Кинематографическое воспитание
Строжайшая дисциплина была основой воспитания фэксовских людей. История ФЭКСа не знает прогулов или отказа от чего бы то ни было, положенного регламентом, включая сюда и содержание в чистоте дома и ковра — единственной мебели, оставшейся нам в наследство от купца Елисеева.
Еще одно примечательное обстоятельство. Мы не любили театра. Вся театральная деятельность ФЭКСа, предшествовавшая кинематографической, была беспрерывной пальбой по театральным традициям академического толка, так что и в кинематографический период мы сохранили неприязненное и непочтительное отношение к академическим театрам. И только значительно позже, знакомясь с московскими театрами, мы молчаливо простили театр, признали и полюбили его.
Роли
Первая роль, сыгранная мною, была роль «человека вопроса» в «Чертовом колесе». В то время жестокого увлечения американской драмой мы — молодые актеры ФЭКСа — классифицировались главным образом по внешним признакам и делились на злодеев и положительных героев. Я ходил в злодеях и «человека вопроса» — романтического фокусника-бандита — постарался сделать в лучших традициях американского злодея. ‹...›
Когда, наконец, я посмотрел всю картину полностью, то был жестоко, непоправимо разочарован: некоторые места, особенно крупные планы, заставляли болезненно сжиматься. Я бесконечно дергал бровями, жестикуляция была назойлива, гримасы неправдоподобны. ‹...›
Следующая роль журналиста в «Новом Вавилоне» научила очень многому. ‹...›
Именно тогда к недовольству ролью примкнуло общее недовольство кинематографом. Внутренние, сперва неосознанные, обида и печаль. Получалось как-то так, что актер, собственно, не очень-то нужен был кинематографу. К этому времени кинематографический язык необычайно усложнился, главным образом в сторону сложных монтажных замыслов. Сценарий уподобился необычайно громоздкой партитуре, где каждый отдельный актер уподоблялся редко применяемому инструменту с правом где-то, на каком-то такте прозвучать в течение отведенных ему мгновений. Последующий монтаж мог уничтожить и эту скромную функцию, так что в общем работа катера в кино получалась занятием отнюдь не почетным. ‹...›
Играть было нечего, играть было неинтересно, я бы даже сказал, как-то стыдно для взрослого думающего человека.
«Одна»
Результатом перемены специальности у меня лично явилась картина «22 несчастья», поставленная мною совместно с Бартеневым. Картина получилась плохая. Поставив ее, я резко и внятно ощутил насущную необходимость научиться многим и многих неизвестным мне вещам, чтобы следующую картину сделать лучше. Такое мое желание совпало с предложением Козинцева и Трауберга пойти к ним ассистентом на картину «Одна». Я с радостью согласился. Это не было бегством из режиссуры обратно в актеры. Из двух предстоящих работ меня привлекла, главным образом, ассисентура, тем более, на одной из первых звуковых картин. О роли я сначала как-то и не думал. На деле же вышло так, что роль эта получилась наиболее интересной из всех, которые мне пришлось сыграть в моей кинематографической жизни.

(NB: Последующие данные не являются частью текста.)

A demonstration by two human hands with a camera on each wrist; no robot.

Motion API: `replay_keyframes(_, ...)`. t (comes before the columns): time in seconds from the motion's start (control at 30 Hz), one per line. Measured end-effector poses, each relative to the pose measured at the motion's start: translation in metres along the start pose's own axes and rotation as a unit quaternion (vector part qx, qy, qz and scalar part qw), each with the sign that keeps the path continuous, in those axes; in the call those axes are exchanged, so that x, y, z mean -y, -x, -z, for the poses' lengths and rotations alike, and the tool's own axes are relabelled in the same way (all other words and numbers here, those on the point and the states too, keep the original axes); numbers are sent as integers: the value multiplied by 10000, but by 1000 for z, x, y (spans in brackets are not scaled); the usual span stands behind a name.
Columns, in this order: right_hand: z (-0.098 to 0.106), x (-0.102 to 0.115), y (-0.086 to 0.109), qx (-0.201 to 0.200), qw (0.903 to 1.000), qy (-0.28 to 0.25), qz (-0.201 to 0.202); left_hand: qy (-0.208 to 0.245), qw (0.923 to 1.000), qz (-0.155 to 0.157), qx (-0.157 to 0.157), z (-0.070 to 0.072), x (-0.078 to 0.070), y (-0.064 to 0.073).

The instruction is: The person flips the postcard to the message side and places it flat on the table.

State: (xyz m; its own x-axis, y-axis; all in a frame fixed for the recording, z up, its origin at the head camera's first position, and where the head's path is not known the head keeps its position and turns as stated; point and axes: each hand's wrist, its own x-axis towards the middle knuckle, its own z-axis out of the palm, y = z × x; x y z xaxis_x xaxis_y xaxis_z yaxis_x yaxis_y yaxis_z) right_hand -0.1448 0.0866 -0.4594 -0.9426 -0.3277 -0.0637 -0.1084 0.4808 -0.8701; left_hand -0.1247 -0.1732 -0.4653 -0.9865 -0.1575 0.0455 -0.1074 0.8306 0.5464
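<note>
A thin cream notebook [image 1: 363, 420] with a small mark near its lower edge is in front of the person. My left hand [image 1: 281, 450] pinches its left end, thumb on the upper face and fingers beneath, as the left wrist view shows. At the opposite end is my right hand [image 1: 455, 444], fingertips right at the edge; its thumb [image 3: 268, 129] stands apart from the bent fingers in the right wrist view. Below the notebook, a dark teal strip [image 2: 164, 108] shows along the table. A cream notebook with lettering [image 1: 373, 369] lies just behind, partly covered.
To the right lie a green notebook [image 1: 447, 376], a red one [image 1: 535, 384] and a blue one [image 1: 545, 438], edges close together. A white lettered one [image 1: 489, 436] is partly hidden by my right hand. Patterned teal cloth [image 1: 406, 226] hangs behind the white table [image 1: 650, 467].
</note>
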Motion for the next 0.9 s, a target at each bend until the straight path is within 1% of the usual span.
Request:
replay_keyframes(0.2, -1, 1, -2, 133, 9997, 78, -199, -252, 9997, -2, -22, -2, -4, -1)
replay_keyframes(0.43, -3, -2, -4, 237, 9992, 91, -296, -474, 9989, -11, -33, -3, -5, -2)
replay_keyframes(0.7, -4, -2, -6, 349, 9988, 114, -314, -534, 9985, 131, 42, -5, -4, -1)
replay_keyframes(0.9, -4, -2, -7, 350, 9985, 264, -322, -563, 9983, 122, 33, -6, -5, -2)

Актер в звуковом кинематографе
Одновременно с утверждением звукового кинематографа вернулась потребность в актере. ‹...›
Звуковой кинематограф стал выбираться из затруднительного положения с актером наиболее простыми средствами, а именно, путем приглашения актеров театральных. ‹...›
Изумительное спокойствие воцарилась в режиссерских рядах именно в тот момент, когда стало особенно ясно, что кинематографических актеров мало, что они недостаточно вообще и в особенности совершенно неподготовлены к звуковому кинематографу. ‹...›
Кинематограф — искусство коллективное. Именно потому это очень сложное искусство. Для полного успеха в этом сложном искусстве (и деле) обязательно нужно, чтобы все участники — и главным образом актеры в равной с режиссером степени — были фанатически преданы, больше того — влюблены в свою картину.
Герасимов С. О себе // Лицо советского киноактера. М.: Кинофотоиздат, 1935.